Ricardo Regatieri, à travers une analyse minutieuse de l'ensemble de ces extraits – y compris le matériel inédit qu'il a pu consulter dans les archives de l'Instituto de Pesquisas Sociais –, montre comment ces fragments peuvent être considérés comme « une sorte de chaînon manquant entre le Débat sur la Colombie et le Dialectique des Lumières”. Ils configurent également une tentative de compréhension des contraintes de l'État autoritaire et de la dégradation des classes et, par conséquent, des conflits entre elles.

Le dernier chapitre est entièrement consacré à tracer des pistes d'interprétation de la Dialectique des Lumières. Elle met en évidence, d'une part, ses convergences avec le diagnostic du présent et avec la théorie de l'histoire élaborée par Walter Benjamin, dans ses « Thèses ». Il expose les ramifications de l'intention, énoncée par Adorno dans une lettre à Horkheimer, de concevoir « la dialectique des Lumières comme une dialectique entre culture et barbarie ».

Si Horkheimer, dans des articles antérieurs – dans l'arc qui va de « Théorie traditionnelle et théorie critique » (1937) à « De la sociologie des rapports de classe » (1943) – a étendu ses observations au capitalisme passé, à la période du libéralisme concurrentiel, dans Dialectique des Lumières les considérations à long terme remontent à la préhistoire. Pagliuso Regatieri présente des clés de lecture incitatrices pour comprendre le passage de la critique du capitalisme à la critique de la civilisation.

La « théorie de raquettes” attestait déjà d'un passage de l'accent mis sur l'exploitation économique - une prémisse générale du marxisme conventionnel - à une critique de la domination. La barbarie, singularisée dans l'Allemagne hitlérienne, ne saurait être comprise comme une exception. Adorno et Horkheimer cherchent ainsi à démêler la « rationalité de la domination », le processus qui mène du mythe à l'illumination et vice versa.

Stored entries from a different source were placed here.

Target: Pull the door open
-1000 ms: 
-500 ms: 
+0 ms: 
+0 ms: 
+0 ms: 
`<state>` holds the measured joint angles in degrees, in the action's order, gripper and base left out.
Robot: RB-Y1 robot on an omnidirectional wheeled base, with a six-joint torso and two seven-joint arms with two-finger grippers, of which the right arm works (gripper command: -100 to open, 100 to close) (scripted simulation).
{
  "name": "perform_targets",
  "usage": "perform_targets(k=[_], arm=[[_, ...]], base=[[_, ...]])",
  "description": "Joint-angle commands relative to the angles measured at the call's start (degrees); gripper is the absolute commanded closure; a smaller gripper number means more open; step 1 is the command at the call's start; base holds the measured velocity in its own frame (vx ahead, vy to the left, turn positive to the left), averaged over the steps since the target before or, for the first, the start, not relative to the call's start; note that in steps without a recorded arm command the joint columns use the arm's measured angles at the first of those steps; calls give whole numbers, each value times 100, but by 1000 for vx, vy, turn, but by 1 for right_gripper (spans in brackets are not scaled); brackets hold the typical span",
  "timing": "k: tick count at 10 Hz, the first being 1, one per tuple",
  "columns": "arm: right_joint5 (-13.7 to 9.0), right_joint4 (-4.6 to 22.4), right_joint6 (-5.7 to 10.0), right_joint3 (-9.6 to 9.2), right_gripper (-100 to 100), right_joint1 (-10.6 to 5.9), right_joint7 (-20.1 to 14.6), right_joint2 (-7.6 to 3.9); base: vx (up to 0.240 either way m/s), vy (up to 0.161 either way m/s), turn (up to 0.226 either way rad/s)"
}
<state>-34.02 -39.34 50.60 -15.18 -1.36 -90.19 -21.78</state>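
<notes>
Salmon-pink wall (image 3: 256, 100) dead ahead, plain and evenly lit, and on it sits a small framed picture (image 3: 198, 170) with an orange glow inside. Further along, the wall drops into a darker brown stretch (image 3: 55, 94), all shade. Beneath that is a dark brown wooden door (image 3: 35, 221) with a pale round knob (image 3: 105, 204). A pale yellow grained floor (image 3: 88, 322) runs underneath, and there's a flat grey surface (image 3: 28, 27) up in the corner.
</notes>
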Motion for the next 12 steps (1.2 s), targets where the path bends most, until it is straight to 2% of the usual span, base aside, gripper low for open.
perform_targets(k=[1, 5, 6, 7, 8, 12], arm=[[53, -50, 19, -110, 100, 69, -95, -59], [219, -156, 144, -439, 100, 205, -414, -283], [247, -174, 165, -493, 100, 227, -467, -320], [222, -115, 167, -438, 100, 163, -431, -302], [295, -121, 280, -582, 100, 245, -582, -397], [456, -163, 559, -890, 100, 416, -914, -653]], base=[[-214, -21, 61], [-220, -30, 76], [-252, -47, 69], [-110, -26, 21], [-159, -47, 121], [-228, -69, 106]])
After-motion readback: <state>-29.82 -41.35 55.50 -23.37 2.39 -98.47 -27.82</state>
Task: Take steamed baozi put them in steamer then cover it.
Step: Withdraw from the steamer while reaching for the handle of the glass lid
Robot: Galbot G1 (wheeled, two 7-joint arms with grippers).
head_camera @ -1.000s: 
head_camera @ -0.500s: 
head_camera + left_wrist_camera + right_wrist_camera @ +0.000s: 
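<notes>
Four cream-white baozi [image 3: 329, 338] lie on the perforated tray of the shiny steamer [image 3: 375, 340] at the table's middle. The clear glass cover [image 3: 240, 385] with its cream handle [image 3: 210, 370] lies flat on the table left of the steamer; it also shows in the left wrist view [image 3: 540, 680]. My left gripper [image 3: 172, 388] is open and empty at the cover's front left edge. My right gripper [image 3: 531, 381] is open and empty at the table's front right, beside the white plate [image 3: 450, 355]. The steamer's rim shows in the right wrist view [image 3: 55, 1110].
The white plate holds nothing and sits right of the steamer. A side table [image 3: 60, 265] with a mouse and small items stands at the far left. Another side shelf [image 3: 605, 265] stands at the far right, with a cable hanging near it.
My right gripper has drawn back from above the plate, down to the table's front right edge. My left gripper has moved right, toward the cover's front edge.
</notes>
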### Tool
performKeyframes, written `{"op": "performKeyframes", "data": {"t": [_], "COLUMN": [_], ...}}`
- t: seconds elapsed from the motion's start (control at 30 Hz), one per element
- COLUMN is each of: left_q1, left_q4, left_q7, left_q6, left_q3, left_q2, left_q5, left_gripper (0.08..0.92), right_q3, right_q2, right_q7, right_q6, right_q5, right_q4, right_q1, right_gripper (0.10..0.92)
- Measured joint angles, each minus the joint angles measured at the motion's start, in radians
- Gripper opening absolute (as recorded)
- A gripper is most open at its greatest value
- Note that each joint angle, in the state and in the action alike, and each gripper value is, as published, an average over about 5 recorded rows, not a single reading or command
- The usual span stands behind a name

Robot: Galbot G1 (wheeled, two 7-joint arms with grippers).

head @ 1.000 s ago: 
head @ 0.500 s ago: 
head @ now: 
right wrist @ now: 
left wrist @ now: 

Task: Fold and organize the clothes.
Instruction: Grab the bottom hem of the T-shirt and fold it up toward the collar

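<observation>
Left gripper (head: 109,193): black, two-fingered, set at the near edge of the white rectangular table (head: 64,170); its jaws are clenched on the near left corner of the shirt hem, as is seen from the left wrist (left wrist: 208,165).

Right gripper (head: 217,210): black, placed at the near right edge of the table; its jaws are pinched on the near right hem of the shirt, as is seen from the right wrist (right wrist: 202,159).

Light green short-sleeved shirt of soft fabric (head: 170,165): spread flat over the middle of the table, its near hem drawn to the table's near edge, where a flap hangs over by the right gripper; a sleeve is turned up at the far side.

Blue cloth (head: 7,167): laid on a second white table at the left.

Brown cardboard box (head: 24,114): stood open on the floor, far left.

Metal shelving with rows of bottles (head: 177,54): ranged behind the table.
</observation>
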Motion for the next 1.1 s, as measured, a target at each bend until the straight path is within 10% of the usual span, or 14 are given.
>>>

Les chapitres précédents du livre de Ricardo Regatieri fournissent des éléments importants pour comprendre cette rationalité qui englobe et dépasse la « rationalité économique ». Ils mettent en évidence, par exemple, l'intérêt d'Horkheimer pour l'appareil technologique, question soulevée par l'article d'Herbert Marcuse, de 1941, « Quelques implications sociales de la technologie moderne ». Pagliuso Regatieri présente également les moments et les contextes dans lesquels le terme raquette apparaît dans Dialectique des Lumières, procédure essentielle étant donné que l'édition brésilienne, en choisissant de traduire ce terme par des mots différents, a ignoré son caractère conceptuel.

Capitalisme sans entraves il ne s'interdit pas non plus de confronter les déterminations, pas toujours explicites, d'Adorno et Horkheimer sur le capitalisme contemporain avec les positions présentées par d'autres membres de l'Institut dans le « débat Columbia ». L'exégèse et la comparaison de deux essais insérés dans Dialectique des Lumières – « L'industrie culturelle : les Lumières comme mystification des masses » et « Éléments de l'antisémitisme : les limites des Lumières » – permettent d'observer que, pour Adorno et Horkheimer, la situation de l'individu diffère peu lorsqu'on passe du « démocratique » capitalisme à la société nazifasciste.

* Gabriel Cohn est professeur émérite de la FFLCH à l'USP et auteur, entre autres livres, de Weber, Francfort: théorie et pensée sociale (Azougué, 2016).

* Ricardo Musse Il est professeur au Département de sociologie de l'USP.